4.2 Heatmap of Loadings
#MCA heat map
corrMatBurt.list <- phi2Mat4BurtTable(MCAdata)
cor.plot.numPhi22 <- corrplot(as.matrix(corrMatBurt.list$phi2.mat), method = "number", type = "upper", tl.pos = "lt", tl.cex = .7, tl.srt = 45, addCoefasPercent = TRUE, number.cex = .7)
cor.plot.fullPhi22 <- corrplot(as.matrix(corrMatBurt.list$phi2.mat), method = "ellipse", type = "lower", add = TRUE,
diag = FALSE, tl.pos = "n", cl.pos = "n")

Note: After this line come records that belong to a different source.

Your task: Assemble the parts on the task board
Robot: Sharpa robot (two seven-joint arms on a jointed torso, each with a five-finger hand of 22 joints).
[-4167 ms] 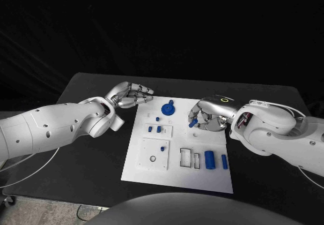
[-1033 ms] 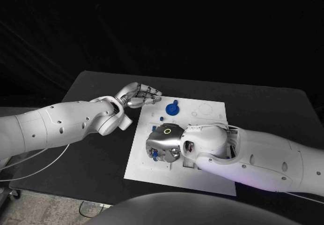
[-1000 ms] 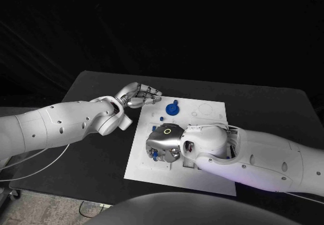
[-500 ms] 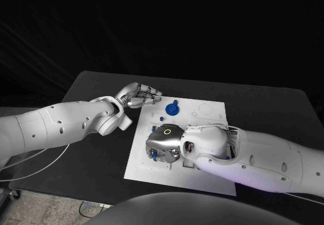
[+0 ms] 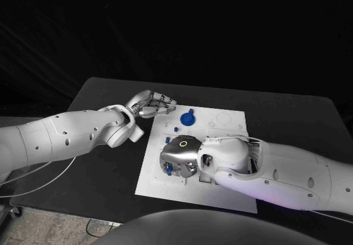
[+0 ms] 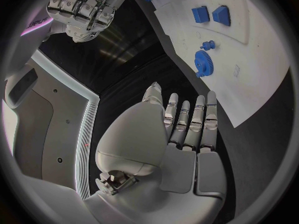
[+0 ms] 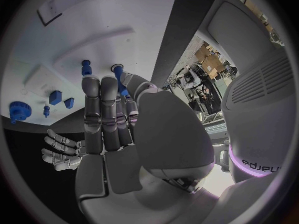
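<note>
The white task board (image 5: 228,122) lies mid-table. My right hand (image 5: 180,154) hovers low over its near-left part, pinching a slim blue peg (image 7: 118,79) between thumb and fingers; the peg's tip (image 5: 168,168) shows below the hand. A second blue peg (image 7: 86,67) stands upright in the board just beside the held one. My left hand (image 5: 152,104) holds nothing and sits by the board's far-left corner, fingers loosely extended (image 6: 187,119). A blue gear (image 5: 188,118) lies flat on the board's far side.
Two small blue blocks (image 6: 199,13) and a short blue pin (image 6: 207,45) sit on the board between the gear (image 6: 202,62) and my right hand. My right forearm (image 5: 279,171) covers the board's near-right part. Black table (image 5: 103,168) surrounds the board.
Since 4.2 s ago my right hand carried the blue peg from the board's far right to its near-left part. Over the last second it has barely moved. The left hand has stayed put.
</note>
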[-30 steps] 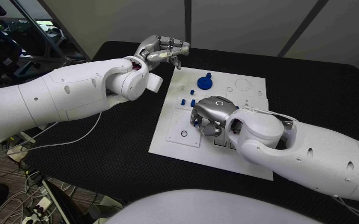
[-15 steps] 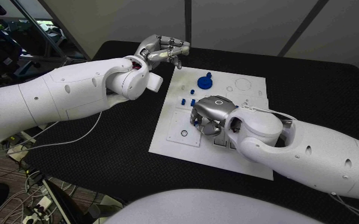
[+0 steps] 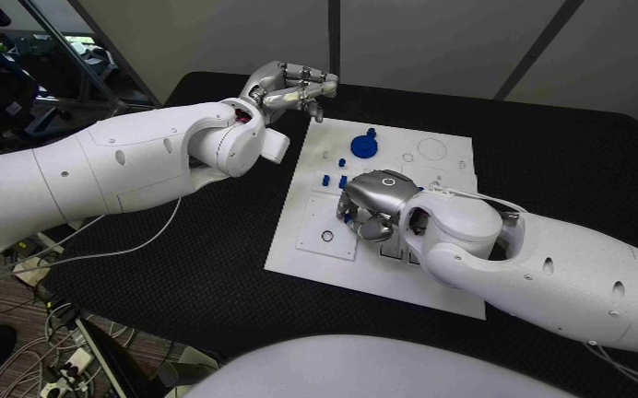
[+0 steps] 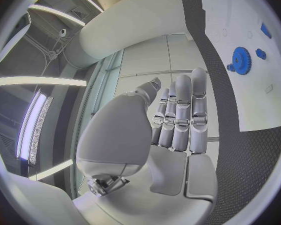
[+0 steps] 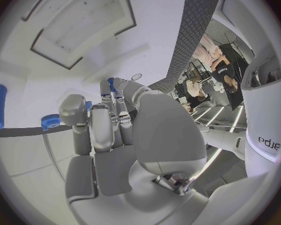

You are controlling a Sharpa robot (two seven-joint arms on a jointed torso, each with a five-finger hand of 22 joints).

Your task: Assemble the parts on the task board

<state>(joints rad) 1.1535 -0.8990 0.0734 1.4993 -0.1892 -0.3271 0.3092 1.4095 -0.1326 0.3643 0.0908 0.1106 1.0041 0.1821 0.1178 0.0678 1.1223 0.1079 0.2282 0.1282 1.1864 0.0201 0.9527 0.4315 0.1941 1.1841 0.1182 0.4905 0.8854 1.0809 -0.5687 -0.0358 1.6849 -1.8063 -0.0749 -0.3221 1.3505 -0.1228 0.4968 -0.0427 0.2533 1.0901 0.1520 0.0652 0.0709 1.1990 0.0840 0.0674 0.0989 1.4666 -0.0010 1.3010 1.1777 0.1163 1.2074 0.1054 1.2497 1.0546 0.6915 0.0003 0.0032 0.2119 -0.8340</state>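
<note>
Parts point(image 3: 325, 180), small and blue, lie on the white task board point(image 3: 439, 163) mid-table; the right hand point(image 3: 370, 206) presses down among them, grip hidden, probably seating one, while the left hand point(image 3: 286, 87) hovers empty, fingers loosely spread.

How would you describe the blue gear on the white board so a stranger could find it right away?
Start at the white task board in the middle of the black table, then go to its far edge, near the left hand. The blue gear lies there: a round, toothed disc, far bigger than the small blue pegs nearer the robot.
</note>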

#a0001a.corMat.phi2 <- recordPlot()
# We need correlation to compare with PCA
corrMatBurt.list <- phi2Mat4BurtTable(MCAdata)
cor.plot.numPhi2 <- corrplot(as.matrix(sqrt(corrMatBurt.list$phi2.mat)), method = "number", type = "upper", tl.pos = "lt", tl.cex = .7, tl.srt = 45, addCoefasPercent = TRUE, number.cex = .7)

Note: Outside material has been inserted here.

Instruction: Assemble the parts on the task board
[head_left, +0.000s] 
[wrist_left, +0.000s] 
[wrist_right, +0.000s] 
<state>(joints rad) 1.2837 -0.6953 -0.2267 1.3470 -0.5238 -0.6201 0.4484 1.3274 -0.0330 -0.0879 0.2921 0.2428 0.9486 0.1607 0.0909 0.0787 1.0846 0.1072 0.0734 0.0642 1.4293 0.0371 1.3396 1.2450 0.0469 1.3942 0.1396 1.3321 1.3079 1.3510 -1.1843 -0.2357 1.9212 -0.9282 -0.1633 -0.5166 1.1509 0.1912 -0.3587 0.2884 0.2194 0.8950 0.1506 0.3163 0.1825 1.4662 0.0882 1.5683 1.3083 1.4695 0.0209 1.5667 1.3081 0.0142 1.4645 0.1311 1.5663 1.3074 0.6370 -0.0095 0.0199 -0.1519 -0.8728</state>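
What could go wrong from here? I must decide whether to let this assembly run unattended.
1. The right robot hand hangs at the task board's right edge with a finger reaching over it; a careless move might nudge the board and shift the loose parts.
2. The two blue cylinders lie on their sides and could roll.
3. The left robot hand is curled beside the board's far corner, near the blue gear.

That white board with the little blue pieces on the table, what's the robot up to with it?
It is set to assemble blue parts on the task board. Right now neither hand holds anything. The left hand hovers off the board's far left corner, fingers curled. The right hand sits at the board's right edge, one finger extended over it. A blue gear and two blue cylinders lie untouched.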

cor.plot.fullPhi2 <- corrplot(as.matrix(sqrt(corrMatBurt.list$phi2.mat)), method = "ellipse", type = "lower", add = TRUE,
diag = FALSE, tl.pos = "n", cl.pos = "n")
This heat map shows that the disjunctively coded data is positively correlated i.e. when one variable increases the other is likely to also increase and visa versa.
4.3 Analysis
#ONLY RUN THIS ONCE!!!!
MCAdata <- makeNominalData(MCAdata)
resMCA <- epMCA(MCAdata,
make_data_nominal = FALSE,
DESIGN = GroupingVaribles$memoryGroups,
graphs = FALSE)
4.3.1 The Data Pattern
4.3.2 Inference
resMCA.inf <- InPosition::epMCA.inference.battery(MCAdata,
make_data_nominal = FALSE,
DESIGN = GroupingVaribles$memoryGroups,
graphs = FALSE) # TRUE first pass only
## [1] "It is estimated that your iterations will take 0.02 minutes."

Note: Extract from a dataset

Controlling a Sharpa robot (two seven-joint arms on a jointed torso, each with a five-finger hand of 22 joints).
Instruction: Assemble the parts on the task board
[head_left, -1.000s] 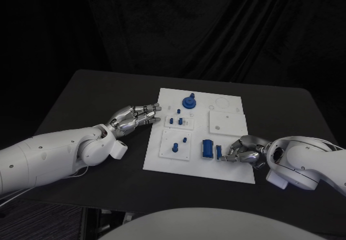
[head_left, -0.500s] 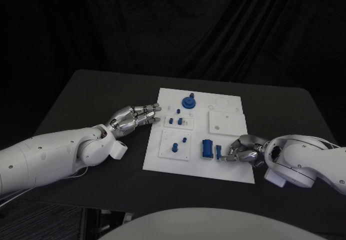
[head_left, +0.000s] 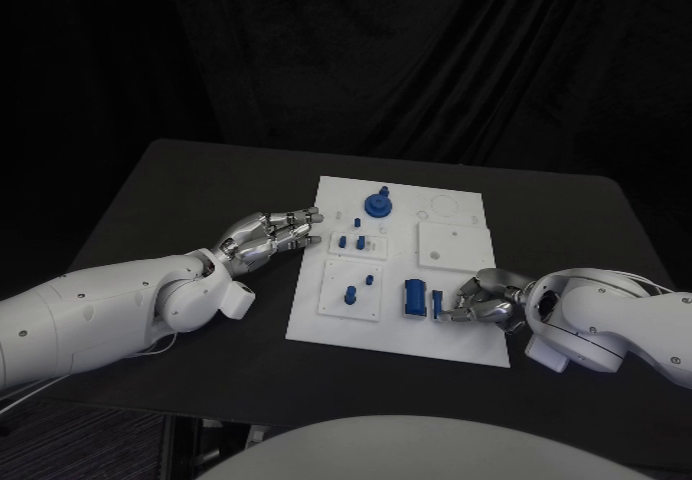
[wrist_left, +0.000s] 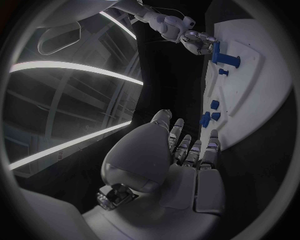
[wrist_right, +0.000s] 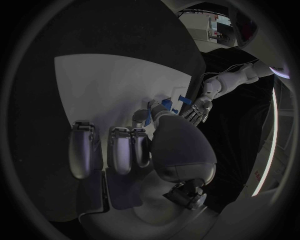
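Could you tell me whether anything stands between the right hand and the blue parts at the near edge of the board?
Nothing visible does: the right hand is already at the blue part on the task board.

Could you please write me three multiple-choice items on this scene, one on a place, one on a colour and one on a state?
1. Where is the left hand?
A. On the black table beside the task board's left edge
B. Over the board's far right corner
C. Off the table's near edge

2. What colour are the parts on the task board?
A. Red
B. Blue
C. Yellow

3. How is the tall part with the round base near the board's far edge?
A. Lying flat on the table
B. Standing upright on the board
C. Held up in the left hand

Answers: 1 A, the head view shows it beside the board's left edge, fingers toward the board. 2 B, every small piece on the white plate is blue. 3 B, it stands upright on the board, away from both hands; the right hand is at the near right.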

## [1] "R is not in interactive() mode. Resample-based tests will be conducted. Please take note of the progress bar."
## ===========================================================================
4.3.3 Scree Plot
Dimension 1 is reliable and aboe the Kaiser line.
4.3.4 Row Factor Scores
There is a null effect between the three memory groups.
4.3.5 Column Loadings
#Colors for Variables (Grouped)
#ColorTheme <- prettyGraphsColorSelection(n.colors = 9)
t <- 1
for (k in 1:3) {
if ( k <= 2){
p <- (2*k)
resMCA.inf$Fixed.Data$Plotting.Data$fj.col[t:p,] <- ColorTheme[k]
t <- (t + 2)
}
if (k == 3){
p <- (1 + (2*k))
resMCA.inf$Fixed.Data$Plotting.Data$fj.col[t:p,] <- ColorTheme[k]
t <- (t +3)
}
}
for (k in 4:9) {
if (k == 4){
p <- (2 + (2*k))
resMCA.inf$Fixed.Data$Plotting.Data$fj.col[t:p,] <- ColorTheme[k]
t <- (t +3)
}
if ( k >=5){
p <- (2+(2*k))
resMCA.inf$Fixed.Data$Plotting.Data$fj.col[t:p,] <- ColorTheme[k]
t <- (t + 2)
}
}
Dimension 1 is capturing the extreme differences while Dimension 2 is capturing the moderate answer of “several days.” However, “several days” is more similar to “no days” than “more than half the days.”
4.3.6 Contributions
4.3.7 Bootstrap Ratios
4.4 Summary
When we interpret the factor scores and loadings together, the MCA revealed:
Dimension 1:
Rows: No difference
Columns: Some participants score “no days” on pleasure, hopeless, energy, and failure while some participants score “several days or higher” on pleasure, hopeless, sleep, energy, failure, and speed.
Dimension 2:
Rows: No difference.
Columns: Some pariticpants score “no days” on sleep.